Task requirements:
Nothing outside the range below should be printed. Output exactly the lines from the line with "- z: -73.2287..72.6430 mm" to the line with "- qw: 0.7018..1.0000", both included.

Source records:
▶

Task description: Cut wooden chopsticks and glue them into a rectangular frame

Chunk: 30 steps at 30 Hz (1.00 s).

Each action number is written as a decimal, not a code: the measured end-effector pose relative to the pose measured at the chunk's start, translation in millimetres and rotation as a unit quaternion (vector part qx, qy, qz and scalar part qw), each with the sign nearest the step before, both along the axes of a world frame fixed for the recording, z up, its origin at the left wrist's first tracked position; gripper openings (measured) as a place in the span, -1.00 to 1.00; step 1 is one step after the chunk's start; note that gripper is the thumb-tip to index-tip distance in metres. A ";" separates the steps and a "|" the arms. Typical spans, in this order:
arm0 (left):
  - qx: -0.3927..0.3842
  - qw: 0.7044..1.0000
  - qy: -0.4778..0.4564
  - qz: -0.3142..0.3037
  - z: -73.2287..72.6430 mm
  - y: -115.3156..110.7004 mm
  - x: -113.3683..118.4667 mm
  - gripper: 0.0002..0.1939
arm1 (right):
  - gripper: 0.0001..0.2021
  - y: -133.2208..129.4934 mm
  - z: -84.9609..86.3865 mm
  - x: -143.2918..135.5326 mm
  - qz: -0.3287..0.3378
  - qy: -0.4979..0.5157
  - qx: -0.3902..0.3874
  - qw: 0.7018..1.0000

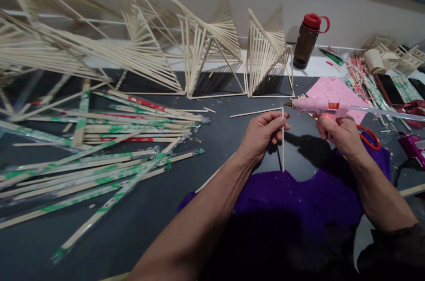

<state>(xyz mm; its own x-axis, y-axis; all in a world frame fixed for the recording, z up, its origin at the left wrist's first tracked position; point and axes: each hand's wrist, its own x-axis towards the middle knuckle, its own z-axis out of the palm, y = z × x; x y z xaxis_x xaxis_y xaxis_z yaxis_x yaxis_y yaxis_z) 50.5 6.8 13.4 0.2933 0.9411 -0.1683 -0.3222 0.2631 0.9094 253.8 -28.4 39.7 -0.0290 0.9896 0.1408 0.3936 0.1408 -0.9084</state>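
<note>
My left hand point(265, 134) pinches a thin wooden stick point(283, 150) near its upper end, and the stick points down toward purple cloth point(265, 192). In my right hand point(341, 132) is a pink glue gun point(318, 106), its fingers wrapped round the handle. The gun's metal nozzle is at the top end of the held stick; whether they touch is too small to tell. A clear glue stick point(385, 113) juts from the gun's back. Another loose stick point(254, 112) lies just beyond my left hand.
Wooden stick structures point(270, 57) line the wall side. Wrapped chopsticks point(133, 128) spread over the left of the dark table point(149, 228). A bottle point(304, 44) with a red lid, pink sheet point(335, 88), phone point(388, 88) and red-handled scissors point(373, 141) are toward the right.
</note>
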 end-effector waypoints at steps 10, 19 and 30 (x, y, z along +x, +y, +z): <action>0.003 1.000 0.003 0.003 2.0 -1.1 0.0 -0.73 | -0.54 0.6 1.6 -1.9 -0.007 0.021 0.007 1.000; 0.007 1.000 -0.005 0.002 -0.3 1.0 -0.1 -0.69 | -0.56 0.6 -0.1 -0.6 -0.013 0.030 0.004 0.999; 0.015 1.000 -0.021 -0.002 0.6 2.1 -1.7 -0.70 | -0.58 3.4 -3.2 1.5 -0.030 -0.013 -0.024 0.999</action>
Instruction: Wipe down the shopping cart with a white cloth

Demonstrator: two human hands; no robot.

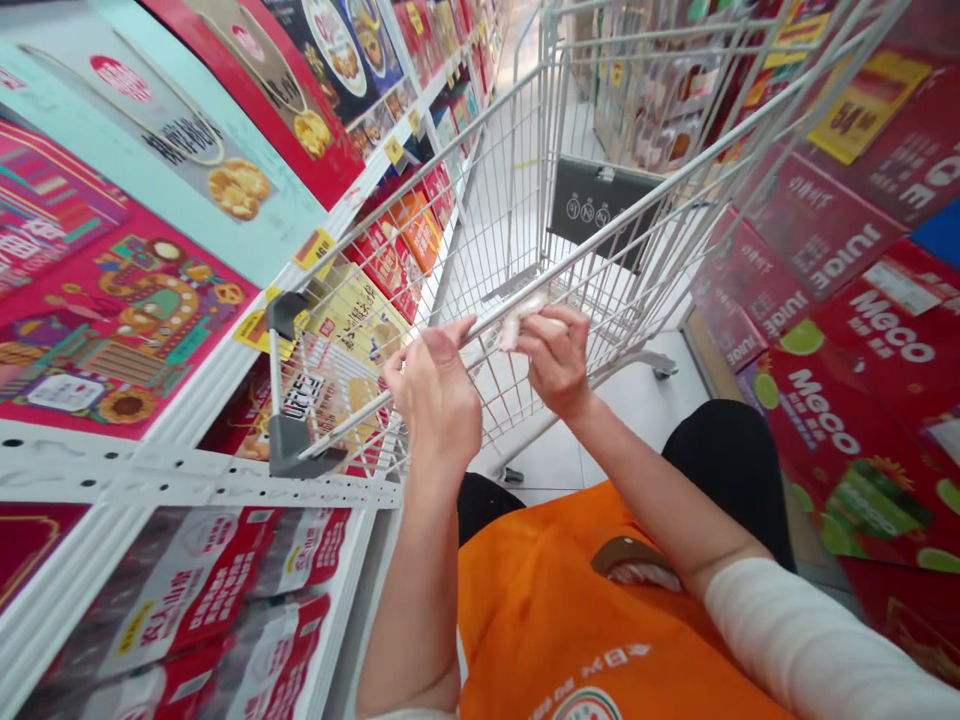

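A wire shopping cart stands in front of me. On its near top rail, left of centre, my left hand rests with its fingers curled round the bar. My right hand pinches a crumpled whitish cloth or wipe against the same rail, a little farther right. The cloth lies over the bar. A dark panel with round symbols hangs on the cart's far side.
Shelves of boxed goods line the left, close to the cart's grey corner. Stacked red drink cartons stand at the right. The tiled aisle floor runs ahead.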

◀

Reply:
  - z: -73.2287..72.6430 mm
  - y: -115.3156..110.7004 mm
  - x: -113.3683..118.4667 mm
  - gripper: 0.0002..0.1939
arm1 (right):
  - gripper: 0.0001..0.2021
  - y: -133.2208..129.4934 mm
  - z: -84.9609..86.3865 mm
  - x: -143.2918..135.5326 mm
  - qz: -0.3287..0.3378
  - qy: -0.4979..0.5157
  - qx: -0.3902..0.3874
  - qw: 0.7018..1.0000

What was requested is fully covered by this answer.